How many lines in the material contain the string "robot"? Only the number is wanted.
>>
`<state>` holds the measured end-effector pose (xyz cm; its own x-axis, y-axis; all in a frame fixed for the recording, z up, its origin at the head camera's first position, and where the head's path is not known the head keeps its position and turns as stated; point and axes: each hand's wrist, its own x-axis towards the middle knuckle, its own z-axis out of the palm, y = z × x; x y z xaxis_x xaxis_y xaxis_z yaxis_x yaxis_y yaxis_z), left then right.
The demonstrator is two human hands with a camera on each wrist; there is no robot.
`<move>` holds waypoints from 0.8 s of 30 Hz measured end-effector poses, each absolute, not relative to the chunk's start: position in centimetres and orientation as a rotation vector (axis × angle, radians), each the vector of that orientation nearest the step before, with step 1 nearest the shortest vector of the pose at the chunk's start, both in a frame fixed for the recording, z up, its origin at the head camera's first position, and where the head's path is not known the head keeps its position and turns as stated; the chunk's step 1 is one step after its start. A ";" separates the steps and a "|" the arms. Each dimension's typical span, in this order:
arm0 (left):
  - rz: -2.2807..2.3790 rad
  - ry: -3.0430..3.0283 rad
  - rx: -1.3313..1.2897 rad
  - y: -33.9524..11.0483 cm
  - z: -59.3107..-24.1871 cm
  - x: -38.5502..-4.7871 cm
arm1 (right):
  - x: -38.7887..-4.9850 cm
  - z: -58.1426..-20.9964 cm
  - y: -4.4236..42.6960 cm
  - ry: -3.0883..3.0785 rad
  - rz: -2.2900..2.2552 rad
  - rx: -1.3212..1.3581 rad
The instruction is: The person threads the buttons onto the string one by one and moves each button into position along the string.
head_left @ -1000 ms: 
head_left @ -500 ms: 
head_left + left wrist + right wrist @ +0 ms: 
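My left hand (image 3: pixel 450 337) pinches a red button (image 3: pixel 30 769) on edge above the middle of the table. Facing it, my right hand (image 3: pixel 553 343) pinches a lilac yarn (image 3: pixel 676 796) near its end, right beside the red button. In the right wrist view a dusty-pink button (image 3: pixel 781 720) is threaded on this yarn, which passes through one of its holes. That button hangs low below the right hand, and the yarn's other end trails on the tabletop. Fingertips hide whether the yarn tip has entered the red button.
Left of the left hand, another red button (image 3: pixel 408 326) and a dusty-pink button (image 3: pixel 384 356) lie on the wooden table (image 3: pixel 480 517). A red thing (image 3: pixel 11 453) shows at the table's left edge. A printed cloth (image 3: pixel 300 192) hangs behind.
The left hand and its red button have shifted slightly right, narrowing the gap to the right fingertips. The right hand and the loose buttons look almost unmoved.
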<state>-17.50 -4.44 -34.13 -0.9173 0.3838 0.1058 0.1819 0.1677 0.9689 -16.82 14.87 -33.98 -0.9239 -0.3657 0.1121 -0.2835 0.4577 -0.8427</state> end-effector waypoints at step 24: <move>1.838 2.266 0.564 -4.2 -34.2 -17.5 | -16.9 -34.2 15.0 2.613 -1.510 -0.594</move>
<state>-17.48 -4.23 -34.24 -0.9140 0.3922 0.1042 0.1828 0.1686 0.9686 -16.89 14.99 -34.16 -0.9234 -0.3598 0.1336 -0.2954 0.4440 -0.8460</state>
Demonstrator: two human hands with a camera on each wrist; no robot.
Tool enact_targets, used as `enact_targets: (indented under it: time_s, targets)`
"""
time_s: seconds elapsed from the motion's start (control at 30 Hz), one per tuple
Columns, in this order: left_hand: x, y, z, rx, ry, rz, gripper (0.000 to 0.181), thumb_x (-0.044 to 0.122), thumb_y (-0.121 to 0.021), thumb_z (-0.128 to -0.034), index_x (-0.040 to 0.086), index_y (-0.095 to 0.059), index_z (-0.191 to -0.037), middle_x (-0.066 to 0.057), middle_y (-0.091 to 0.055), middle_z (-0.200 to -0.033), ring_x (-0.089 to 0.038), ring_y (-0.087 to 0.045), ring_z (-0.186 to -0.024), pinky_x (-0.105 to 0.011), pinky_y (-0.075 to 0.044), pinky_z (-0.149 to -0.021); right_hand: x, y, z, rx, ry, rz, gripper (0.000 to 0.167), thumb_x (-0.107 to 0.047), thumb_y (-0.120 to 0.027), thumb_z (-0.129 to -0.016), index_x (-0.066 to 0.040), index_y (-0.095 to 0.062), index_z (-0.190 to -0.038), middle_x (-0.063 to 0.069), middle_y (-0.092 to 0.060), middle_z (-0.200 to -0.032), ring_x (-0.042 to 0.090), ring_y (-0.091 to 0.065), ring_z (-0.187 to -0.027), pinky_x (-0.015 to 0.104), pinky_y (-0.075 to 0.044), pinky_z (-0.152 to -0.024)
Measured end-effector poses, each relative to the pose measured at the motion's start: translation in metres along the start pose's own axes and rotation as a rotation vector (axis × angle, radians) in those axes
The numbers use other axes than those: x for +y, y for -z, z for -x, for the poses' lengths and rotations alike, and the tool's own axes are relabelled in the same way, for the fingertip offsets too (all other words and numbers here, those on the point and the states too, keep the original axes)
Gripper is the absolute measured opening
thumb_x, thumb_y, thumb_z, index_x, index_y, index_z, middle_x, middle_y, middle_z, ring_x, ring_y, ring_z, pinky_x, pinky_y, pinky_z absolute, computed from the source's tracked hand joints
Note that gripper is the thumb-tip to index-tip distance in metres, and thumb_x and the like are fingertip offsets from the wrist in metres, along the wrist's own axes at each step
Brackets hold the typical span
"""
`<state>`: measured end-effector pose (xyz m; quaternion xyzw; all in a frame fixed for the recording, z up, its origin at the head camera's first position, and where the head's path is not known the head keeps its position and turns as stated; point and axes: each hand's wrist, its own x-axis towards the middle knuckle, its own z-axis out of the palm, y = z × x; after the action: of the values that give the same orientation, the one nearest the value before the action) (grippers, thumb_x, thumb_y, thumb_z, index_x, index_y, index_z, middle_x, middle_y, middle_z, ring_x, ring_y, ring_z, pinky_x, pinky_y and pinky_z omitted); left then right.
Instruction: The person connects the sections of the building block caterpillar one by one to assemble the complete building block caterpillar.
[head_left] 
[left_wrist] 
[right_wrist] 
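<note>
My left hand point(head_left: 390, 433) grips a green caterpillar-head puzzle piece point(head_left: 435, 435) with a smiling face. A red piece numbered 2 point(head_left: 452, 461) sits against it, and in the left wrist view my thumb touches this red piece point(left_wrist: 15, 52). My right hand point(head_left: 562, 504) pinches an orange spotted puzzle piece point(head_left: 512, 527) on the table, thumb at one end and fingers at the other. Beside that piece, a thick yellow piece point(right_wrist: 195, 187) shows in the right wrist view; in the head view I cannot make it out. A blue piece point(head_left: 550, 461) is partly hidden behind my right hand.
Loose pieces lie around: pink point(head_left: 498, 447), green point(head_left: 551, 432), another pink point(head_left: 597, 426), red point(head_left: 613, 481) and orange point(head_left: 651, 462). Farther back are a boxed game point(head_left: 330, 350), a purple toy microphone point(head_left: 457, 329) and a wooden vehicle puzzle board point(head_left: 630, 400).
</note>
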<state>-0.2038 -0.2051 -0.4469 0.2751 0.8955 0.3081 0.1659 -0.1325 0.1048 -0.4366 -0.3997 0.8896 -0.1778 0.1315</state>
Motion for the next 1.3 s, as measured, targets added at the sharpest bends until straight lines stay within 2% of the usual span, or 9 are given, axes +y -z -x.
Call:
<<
Exercise answer :: 2